__Action item__. Once the line with "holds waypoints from" is found in the data, output it and each following line exactly, up to and including the line with "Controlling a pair", and nothing before or after.
Start of Data segment
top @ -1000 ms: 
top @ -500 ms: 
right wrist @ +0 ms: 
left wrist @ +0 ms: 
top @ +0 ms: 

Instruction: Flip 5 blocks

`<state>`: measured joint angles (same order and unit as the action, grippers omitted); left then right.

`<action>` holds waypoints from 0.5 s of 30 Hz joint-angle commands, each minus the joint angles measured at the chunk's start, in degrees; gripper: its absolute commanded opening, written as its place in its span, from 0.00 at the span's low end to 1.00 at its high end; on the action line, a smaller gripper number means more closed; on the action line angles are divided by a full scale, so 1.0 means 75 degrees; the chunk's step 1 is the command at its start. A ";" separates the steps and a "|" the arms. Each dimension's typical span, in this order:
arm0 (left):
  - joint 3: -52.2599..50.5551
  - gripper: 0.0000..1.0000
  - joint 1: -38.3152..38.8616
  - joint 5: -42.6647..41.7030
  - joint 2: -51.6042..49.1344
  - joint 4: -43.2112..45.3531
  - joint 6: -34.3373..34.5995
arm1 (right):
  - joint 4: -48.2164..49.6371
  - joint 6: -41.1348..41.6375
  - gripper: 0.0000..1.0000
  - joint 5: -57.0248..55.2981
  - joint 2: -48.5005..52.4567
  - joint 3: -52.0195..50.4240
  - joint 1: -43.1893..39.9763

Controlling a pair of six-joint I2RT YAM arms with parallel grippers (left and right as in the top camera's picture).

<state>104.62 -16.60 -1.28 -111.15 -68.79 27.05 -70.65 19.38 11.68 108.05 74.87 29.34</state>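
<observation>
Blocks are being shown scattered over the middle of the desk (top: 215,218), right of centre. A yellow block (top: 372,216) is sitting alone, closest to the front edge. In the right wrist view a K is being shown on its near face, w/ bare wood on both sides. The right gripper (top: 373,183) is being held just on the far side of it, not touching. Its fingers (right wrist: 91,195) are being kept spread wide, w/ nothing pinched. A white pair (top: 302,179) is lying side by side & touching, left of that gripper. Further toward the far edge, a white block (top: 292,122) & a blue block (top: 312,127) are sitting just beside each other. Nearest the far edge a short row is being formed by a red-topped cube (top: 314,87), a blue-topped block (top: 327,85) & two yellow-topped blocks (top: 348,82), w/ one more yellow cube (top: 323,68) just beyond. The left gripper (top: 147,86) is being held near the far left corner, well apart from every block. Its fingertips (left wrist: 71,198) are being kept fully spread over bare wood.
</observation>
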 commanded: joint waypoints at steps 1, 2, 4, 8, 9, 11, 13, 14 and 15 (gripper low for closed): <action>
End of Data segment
__Answer for the task__.
`<action>` holds waypoints from 0.5 s of 30 Hz joint-angle commands, each minus the joint angles measured at the chunk's start, in degrees; gripper: its absolute commanded opening, written as its place in its span, from 0.00 at the span's low end to 1.00 at its high end; on the action line, a smaller gripper number means more closed; on the action line angles are divided by a full scale, so 1.0 means 75 degrees; the chunk's step 1 is the command at its start. A ";" separates the steps and a "|" the arms. Each dimension's typical span, in this order:
arm0 (left):
  - joint 3: -52.2599..50.5551
  - gripper: 0.0000..1.0000
  - joint 1: -38.3152..38.8616
  - joint 5: -42.6647..41.7030
  - joint 2: -51.6042..49.1344
  - joint 4: -43.2112..45.3531
  - joint 6: -34.3373..34.5995
arm1 (right):
  - joint 4: -48.2164..49.6371
  - joint 6: -41.1348..41.6375
  - gripper: 0.0000..1.0000
  - joint 5: -57.0248..55.2981
  - joint 2: -48.5005..52.4567
  - joint 3: -52.0195..50.4240
  - joint 1: -43.1893..39.9763

Controlling a pair of six-joint I2RT YAM arms with parallel grippers (left and right as in the top camera's picture).

There is no more to add to the answer.